Left and Right inverses of linear operators
Let $X$ and $U$ be vector spaces over a field $F$, and let $T : X \to U$.
(a) If there exists an operator $S : U \to X$ such that $S(T(x)) =x$ for all $x \in X$, then $S$ is called a left inverse of $T$.
(b) If there exists an operator $S : U \to X$ such that $T(S(u)) =u$ for all $u \in U$, then $S$ is called a right inverse of $T$.
I'm trying to prove the following theorem.
Let $X$ and $U$ be vector spaces over a field $F$, and let $T: X\to U$ be linear.
(a) There exists a left inverse $S$ of $T$ iff $T$ is injective.
(b) There exists a right inverse $S$ of $T$ iff $T$ is surjective.
So far my study on linear algebra has been largely restricted to finite dimensional vector spaces but this problem, I think applies to general vector spaces. How can I solve this without resorting to basis?
Here is the proof for (a).
$(\Rightarrow)$ Suppose there exists a left inverse $S$ of $T$. To see that $T$ is injective, let $x,y\in X$ such that $T(x)=T(y)$. Then $$x=S(T(x))=S(T(y))=y$$ Hence $T$ is injective. (Note that this proof requires no linear algebra).

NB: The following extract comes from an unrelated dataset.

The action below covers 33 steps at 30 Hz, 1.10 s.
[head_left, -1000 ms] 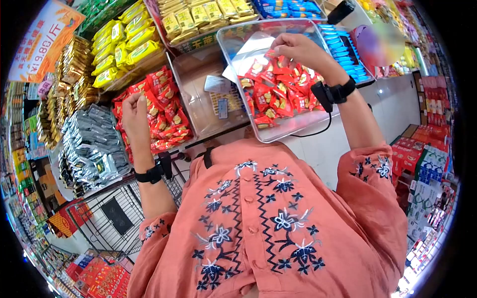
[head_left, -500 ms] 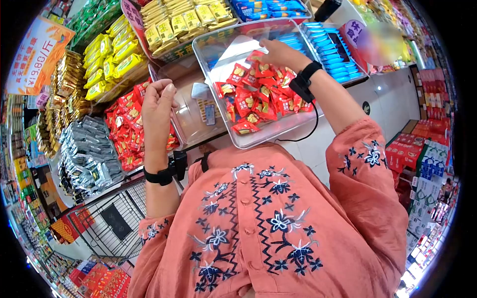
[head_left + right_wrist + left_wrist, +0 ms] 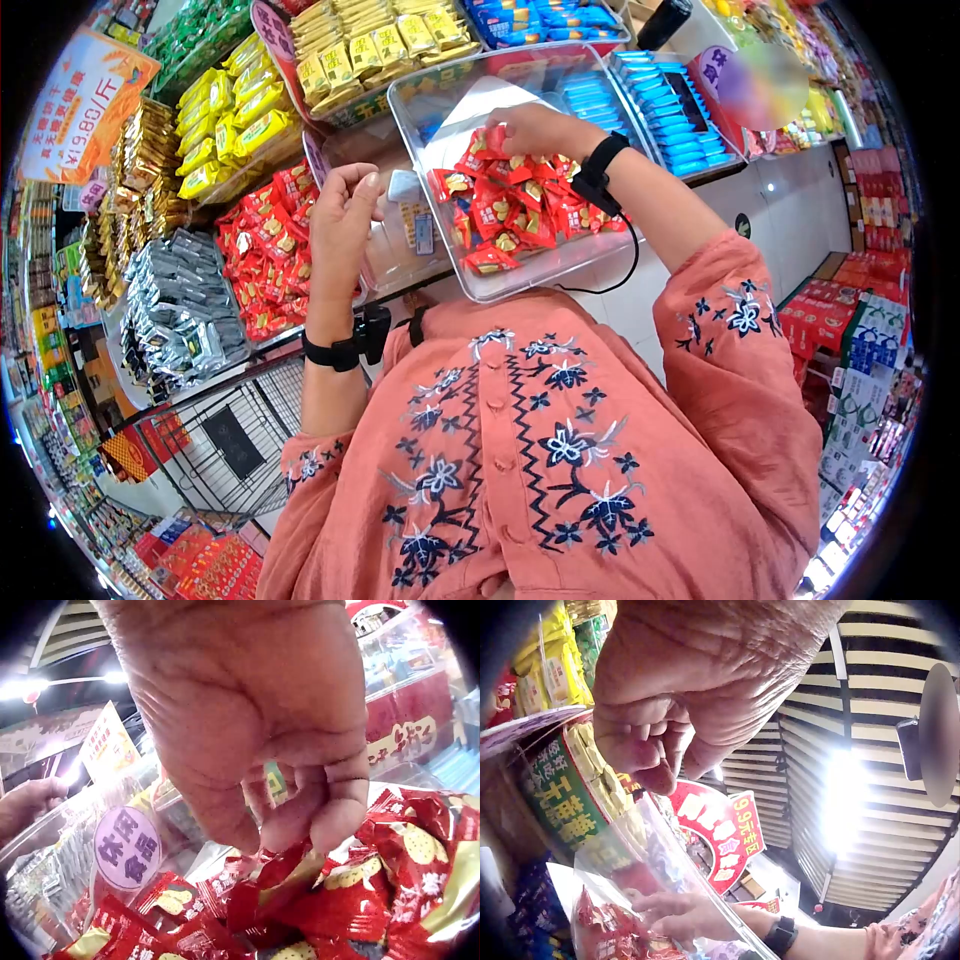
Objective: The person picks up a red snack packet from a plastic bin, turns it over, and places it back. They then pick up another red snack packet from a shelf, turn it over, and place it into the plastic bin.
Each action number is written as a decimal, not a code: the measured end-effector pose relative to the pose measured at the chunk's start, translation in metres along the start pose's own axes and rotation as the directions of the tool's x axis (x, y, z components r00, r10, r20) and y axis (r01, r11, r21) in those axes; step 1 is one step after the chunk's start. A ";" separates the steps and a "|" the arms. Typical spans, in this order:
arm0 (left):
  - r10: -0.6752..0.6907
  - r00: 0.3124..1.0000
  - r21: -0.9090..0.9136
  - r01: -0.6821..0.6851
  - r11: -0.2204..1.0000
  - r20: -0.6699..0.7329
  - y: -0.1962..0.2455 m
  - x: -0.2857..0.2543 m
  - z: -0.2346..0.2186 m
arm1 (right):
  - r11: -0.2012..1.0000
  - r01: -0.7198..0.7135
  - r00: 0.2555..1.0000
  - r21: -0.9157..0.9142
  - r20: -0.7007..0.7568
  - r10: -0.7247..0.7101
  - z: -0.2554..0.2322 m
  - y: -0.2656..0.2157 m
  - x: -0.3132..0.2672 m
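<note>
My right hand (image 3: 545, 132) is inside a clear plastic bin (image 3: 520, 277), over a heap of small red snack packets (image 3: 510, 205). Thumb and fingertips pinch one red packet (image 3: 281, 874) at the top of the heap. My left hand (image 3: 343, 222) hangs in the air left of the clear bin, near the edge of another red packet pile (image 3: 265, 255). Its fingers are loosely curled and hold nothing, as the left wrist view also shows. Below and beside it lies a display compartment (image 3: 385, 265) with a small white card (image 3: 404, 185) and a label.
Grey packets (image 3: 175, 310) and yellow packets (image 3: 240, 115) fill bins on the left. Gold packs (image 3: 380, 50) and blue packs (image 3: 670, 110) stand behind and to the right. A wire shopping cart (image 3: 230, 440) is at lower left. A cable (image 3: 610, 287) hangs from my right wrist.
My left hand has moved right, away from above the left red pile. My right hand has shifted left and lower onto the packets, pinching one. The clear bin appears further left.
</note>
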State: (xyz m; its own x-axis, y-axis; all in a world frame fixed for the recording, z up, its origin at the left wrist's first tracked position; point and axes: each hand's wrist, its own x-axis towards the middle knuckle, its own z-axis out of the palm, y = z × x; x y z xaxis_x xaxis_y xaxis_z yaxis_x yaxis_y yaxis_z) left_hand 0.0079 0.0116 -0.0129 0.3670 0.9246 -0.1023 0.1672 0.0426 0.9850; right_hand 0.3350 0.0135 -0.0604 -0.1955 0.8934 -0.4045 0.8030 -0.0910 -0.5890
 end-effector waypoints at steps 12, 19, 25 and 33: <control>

$(\Leftarrow)$ Suppose that $T$ is injective. Let $\{x_i:i\in I\}$ be a basis for $X$. Then $\gamma=\{T(x_i):i\in I\}$ is a linearly independent subset of $U$ (check this!) so there exists a basis $\beta$ of $U$ such that $\gamma\subset\beta$. Now, let $S:U\to X$ be the linear map defined on $\beta$ by $$ S(u)= \begin{cases} v & \text{if } u\in\gamma\text{ with }u=T(v) \\ 0 & \text{if } u\notin\gamma \end{cases} $$ Then for $x=\sum\lambda_i x_i\in X$ we have $$ ST(x)=ST\left(\sum\lambda_i x_i\right)=\sum\lambda_iST(x_i)=\sum\lambda_i x_i=x $$ so that $S$ is a left inverse of $T$. $\Box$
The key result here is that if $\gamma$ is a linearly independent subset of a vector space $V$, then there exists a basis $\beta$ of $V$ such that $\gamma\subseteq\beta$. This is a standard result covered in most linear algebra courses.
The proof for (b) is very similar.
Hint: If $\exists$ left inverse: $$x_1\ne x_2\implies S(T(x_1))\ne S(T(x_2))\implies T(x_1)\ne T(x_2)$$ (Why each step?)